日銀の利上げ検討は既に秒読み段階に入ったとの見方が市場で強まっている。2024年3月にマイナス金利政策を解除して以来、追加の政策正常化に向けた動きが注視されてきた。現在の政策金利は0.25%となっており、さらなる引き上げの是非が焦点となっている。
植田総裁が不在の中で利上げが実施される場合、内田副総裁が事実上の決定権を握ることになる。内田副総裁は日銀プロパーとして長年にわたり金融政策の実務に携わってきた経験を持つが、総裁不在での重要政策決定は日銀史上でも稀なケースとなる。
為替市場では、この異例の状況が円相場に与える影響への懸念も浮上している。12日の東京外国為替市場では、ドル円相場が160.54円で推移するなど、依然として円安水準が続いている。利上げ観測の高まりにもかかわらず、円買い圧力は限定的な状況が続いている。
国内株式市場では、利上げ観測を受けた金融株への注目が高まる一方で、景気への影響を懸念する声も聞かれる。日経平均株価は前日比38.0円高の64,217.27円で推移しており、市場は日銀の動向を慎重に見極めている状況だ。
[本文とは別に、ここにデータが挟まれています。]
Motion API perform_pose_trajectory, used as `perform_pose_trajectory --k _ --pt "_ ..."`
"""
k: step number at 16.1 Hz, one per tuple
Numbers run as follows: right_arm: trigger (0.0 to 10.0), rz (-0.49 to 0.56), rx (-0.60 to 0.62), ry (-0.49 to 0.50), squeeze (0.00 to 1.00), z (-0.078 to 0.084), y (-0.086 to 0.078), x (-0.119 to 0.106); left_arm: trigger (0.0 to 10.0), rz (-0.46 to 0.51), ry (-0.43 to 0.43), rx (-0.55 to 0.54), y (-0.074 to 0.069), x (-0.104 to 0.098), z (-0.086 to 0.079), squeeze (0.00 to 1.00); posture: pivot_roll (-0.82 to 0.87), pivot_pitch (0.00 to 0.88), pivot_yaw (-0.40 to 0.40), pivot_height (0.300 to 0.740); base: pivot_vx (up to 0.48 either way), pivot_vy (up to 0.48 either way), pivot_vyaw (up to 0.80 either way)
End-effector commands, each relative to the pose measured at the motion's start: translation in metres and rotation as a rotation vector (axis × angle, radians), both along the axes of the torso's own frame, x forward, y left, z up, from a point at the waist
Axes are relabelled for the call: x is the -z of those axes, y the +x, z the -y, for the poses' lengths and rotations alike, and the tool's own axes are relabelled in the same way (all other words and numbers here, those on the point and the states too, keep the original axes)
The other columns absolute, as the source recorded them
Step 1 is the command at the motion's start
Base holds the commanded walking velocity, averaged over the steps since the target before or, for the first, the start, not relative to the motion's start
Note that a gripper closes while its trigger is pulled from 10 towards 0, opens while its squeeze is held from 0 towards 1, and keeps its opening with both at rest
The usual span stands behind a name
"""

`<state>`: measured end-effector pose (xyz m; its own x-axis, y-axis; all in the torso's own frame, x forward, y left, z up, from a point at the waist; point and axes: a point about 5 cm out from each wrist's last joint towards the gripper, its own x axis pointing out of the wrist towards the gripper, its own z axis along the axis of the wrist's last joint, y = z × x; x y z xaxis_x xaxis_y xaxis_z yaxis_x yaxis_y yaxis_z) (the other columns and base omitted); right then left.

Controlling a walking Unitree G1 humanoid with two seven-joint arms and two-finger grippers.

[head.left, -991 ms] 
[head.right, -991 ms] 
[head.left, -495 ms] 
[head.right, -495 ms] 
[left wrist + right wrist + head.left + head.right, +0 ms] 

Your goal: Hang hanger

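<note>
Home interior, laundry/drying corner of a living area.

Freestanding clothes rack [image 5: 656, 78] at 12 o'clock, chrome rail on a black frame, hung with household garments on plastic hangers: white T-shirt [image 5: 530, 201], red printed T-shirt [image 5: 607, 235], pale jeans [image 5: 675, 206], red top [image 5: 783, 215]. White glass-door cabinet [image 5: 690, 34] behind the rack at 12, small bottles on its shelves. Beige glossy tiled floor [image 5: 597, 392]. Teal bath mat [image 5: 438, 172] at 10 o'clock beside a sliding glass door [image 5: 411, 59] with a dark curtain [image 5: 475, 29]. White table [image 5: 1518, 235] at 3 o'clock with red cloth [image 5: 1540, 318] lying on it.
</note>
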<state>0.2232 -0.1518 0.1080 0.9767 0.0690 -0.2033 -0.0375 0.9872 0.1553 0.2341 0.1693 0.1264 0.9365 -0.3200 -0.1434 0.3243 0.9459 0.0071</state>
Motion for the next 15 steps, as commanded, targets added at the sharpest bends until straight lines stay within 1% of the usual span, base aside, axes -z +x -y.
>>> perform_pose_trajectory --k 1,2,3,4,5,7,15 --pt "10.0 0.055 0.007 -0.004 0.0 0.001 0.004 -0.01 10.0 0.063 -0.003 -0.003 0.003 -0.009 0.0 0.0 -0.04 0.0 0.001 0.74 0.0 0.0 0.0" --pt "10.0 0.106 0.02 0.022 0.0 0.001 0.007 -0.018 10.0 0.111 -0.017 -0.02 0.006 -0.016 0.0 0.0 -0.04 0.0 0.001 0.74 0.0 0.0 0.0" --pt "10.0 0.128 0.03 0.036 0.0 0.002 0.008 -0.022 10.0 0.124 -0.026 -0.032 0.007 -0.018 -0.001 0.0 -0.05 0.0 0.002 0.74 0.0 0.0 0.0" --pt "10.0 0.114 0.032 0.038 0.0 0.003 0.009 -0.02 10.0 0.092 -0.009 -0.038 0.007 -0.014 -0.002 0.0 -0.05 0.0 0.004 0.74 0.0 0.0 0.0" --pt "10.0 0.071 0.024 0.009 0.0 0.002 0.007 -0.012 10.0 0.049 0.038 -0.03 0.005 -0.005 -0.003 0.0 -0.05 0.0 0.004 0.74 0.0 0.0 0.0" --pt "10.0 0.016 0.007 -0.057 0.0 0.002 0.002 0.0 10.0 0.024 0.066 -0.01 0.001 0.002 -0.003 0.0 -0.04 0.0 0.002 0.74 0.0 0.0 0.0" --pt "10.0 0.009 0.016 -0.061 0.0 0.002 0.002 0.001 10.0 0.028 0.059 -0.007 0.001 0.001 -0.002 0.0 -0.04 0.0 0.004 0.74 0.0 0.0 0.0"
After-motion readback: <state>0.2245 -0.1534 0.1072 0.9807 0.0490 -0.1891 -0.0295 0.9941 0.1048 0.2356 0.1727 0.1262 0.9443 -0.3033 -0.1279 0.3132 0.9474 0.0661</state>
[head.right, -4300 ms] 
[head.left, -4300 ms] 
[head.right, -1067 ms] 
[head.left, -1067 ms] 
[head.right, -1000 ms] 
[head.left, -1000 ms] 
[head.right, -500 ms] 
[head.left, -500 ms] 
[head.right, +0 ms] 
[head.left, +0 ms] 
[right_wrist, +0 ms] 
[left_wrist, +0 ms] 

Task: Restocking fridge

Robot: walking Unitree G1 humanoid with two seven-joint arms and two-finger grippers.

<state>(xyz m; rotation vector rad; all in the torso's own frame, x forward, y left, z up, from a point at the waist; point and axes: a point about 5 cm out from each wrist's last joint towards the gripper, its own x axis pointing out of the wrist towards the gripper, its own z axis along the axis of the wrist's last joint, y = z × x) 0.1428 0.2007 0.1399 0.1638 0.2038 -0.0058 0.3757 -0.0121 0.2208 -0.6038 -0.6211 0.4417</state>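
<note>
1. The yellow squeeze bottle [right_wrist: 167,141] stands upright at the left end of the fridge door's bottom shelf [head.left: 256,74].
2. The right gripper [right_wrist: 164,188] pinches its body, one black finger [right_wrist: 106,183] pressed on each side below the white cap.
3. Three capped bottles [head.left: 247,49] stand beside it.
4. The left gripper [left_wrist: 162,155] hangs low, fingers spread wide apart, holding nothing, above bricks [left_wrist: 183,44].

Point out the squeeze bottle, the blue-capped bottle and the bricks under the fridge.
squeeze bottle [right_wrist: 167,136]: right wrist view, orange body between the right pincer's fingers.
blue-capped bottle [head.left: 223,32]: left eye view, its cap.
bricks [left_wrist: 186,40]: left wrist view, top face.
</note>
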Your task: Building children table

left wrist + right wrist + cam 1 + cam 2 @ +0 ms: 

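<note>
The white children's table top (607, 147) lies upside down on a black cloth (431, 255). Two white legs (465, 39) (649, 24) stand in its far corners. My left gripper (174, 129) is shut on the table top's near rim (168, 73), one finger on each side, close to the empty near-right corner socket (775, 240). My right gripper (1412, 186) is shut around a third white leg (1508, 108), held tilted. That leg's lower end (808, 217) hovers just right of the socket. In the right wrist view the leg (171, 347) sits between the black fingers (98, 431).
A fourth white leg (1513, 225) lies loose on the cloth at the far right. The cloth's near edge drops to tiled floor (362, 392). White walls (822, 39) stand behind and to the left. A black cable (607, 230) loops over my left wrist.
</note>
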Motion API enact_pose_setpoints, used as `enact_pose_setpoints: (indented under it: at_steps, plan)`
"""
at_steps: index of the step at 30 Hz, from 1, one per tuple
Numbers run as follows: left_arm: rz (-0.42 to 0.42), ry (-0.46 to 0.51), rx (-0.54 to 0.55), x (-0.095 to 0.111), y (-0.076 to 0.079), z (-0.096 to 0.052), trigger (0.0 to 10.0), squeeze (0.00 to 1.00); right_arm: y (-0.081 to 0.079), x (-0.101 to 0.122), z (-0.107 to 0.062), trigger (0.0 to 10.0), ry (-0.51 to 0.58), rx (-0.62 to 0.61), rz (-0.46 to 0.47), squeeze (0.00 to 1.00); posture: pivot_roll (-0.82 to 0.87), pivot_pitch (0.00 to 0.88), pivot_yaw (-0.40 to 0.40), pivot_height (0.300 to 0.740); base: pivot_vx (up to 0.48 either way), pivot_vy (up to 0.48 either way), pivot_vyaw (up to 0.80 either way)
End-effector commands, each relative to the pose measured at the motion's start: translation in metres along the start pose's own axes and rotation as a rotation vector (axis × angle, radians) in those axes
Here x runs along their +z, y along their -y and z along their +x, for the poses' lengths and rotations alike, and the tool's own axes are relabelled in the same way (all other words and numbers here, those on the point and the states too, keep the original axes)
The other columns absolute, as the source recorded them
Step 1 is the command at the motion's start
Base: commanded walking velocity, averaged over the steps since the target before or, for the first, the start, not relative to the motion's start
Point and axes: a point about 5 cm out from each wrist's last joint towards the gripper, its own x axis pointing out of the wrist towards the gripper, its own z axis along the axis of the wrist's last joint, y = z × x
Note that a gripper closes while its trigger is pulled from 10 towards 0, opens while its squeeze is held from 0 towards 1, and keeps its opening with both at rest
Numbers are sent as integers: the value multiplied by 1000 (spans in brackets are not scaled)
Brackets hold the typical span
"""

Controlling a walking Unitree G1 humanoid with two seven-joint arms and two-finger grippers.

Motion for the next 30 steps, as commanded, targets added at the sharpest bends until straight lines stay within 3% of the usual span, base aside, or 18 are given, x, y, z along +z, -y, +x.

今後の焦点は、内田副総裁がどのような判断を下すかに移っている。利上げが実施された場合、その後の金融政策運営や市場とのコミュニケーションにおいても内田副総裁の手腕が問われることになる。植田総裁の復帰時期や、副総裁主導での政策決定が日銀の信頼性に与える影響についても、市場関係者は注意深く動向を見守っている。